00:00 - Anne (Host) Hey Boss, listeners, Anne Ganguzza here. Leveraging years of expertise in the voiceover industry, I offer coaching and award-winning demo production that embodies excellence. I am dedicated to your success. Let's work together to get your career to where you've always wanted it to be. Visit anneganguzza.com to find out more.
00:24 - Speaker 2 (Announcement) It's time to take your business to the next level, the boss level. These are the premier business owner strategies and successes being utilized by the industry's top talent today. Rock your business like a boss a VO boss. Now let's welcome your host, Anne Ganguzza.
00:43 - Anne (Host) Hey everyone, welcome to the VO Boss Podcast and the Boss Superpower Series.

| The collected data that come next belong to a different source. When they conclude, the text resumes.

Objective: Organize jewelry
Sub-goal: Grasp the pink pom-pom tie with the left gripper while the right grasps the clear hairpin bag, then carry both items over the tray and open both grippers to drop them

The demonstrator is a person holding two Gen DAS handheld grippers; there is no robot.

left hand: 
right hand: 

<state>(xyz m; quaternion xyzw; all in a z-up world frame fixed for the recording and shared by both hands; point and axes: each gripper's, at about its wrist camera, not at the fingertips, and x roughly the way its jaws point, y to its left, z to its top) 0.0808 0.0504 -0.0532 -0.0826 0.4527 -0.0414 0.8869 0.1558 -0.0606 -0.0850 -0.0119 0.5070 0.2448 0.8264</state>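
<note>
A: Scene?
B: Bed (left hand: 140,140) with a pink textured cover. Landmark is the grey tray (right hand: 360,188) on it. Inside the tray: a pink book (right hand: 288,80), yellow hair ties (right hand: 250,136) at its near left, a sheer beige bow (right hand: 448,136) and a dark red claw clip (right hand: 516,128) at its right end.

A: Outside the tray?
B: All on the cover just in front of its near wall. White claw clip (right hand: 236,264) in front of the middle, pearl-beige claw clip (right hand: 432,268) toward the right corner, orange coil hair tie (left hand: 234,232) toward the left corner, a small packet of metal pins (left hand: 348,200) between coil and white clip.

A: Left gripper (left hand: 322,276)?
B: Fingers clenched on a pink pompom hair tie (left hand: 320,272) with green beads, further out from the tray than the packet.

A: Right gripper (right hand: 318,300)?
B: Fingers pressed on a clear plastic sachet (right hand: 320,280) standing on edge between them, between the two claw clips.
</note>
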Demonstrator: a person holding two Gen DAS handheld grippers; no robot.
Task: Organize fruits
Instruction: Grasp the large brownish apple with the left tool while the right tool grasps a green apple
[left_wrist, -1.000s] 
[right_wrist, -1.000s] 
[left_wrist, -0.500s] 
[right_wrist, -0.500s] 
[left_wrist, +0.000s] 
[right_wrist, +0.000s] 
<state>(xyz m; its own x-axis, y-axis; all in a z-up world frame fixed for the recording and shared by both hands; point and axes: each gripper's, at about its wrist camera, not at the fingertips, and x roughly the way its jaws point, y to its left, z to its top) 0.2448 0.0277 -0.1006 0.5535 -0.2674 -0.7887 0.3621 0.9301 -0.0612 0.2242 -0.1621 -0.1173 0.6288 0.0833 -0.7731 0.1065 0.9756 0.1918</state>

I'm your host, Anne Ganguzza, and I am here with Superpower co-host Laura Lapidus. Yay, thank you, annie. I love being called a superpower. Well, I'll tell you what your shirt is so colorful today. I love it.
01:06 - Lau (Guest) Yeah, I'm feeling like this blue is putting me in a certain mood. You know, getting me very moody, but not in a blue mood, more in a hot mood.
01:15 - Anne (Host) Yeah, it's blue and flowers, so there's kind of like a cult, like a culmination of moods, maybe I thought you were going to say a cult.
01:22 - Lau (Guest) No, not a cult, but more of a comedy, more of likes, maybe I thought you were going to say a cult.
01:33 - Anne (Host) No, not a cult, but more of a comedy, More of like artistic meets, comedy meets, I don't know, meets like hot diva thing, oh my gosh. Well, you know that's funny. I'm always so thankful to talk to you, Law, because you're always so positive and upbeat and happy.
01:41 And you know it's interesting because I, as you know, I mean I work with a lot of students and a lot of them that are working full time and then doing voiceover part time, and so they've got, or they've got life happening you know life you know, life, life can happen, life happens and I'll tell you what your mood and how you are dealing with the day can so affect your reads, because I'll have some people that'll be like, yeah, I did it last night, after you know, I came home from work and I'm like, well, yeah, I can tell, because you were exhausted or did you have a bad day, because it actually reflects in your read and I thought it'd be great to talk about how your mood affects your performance.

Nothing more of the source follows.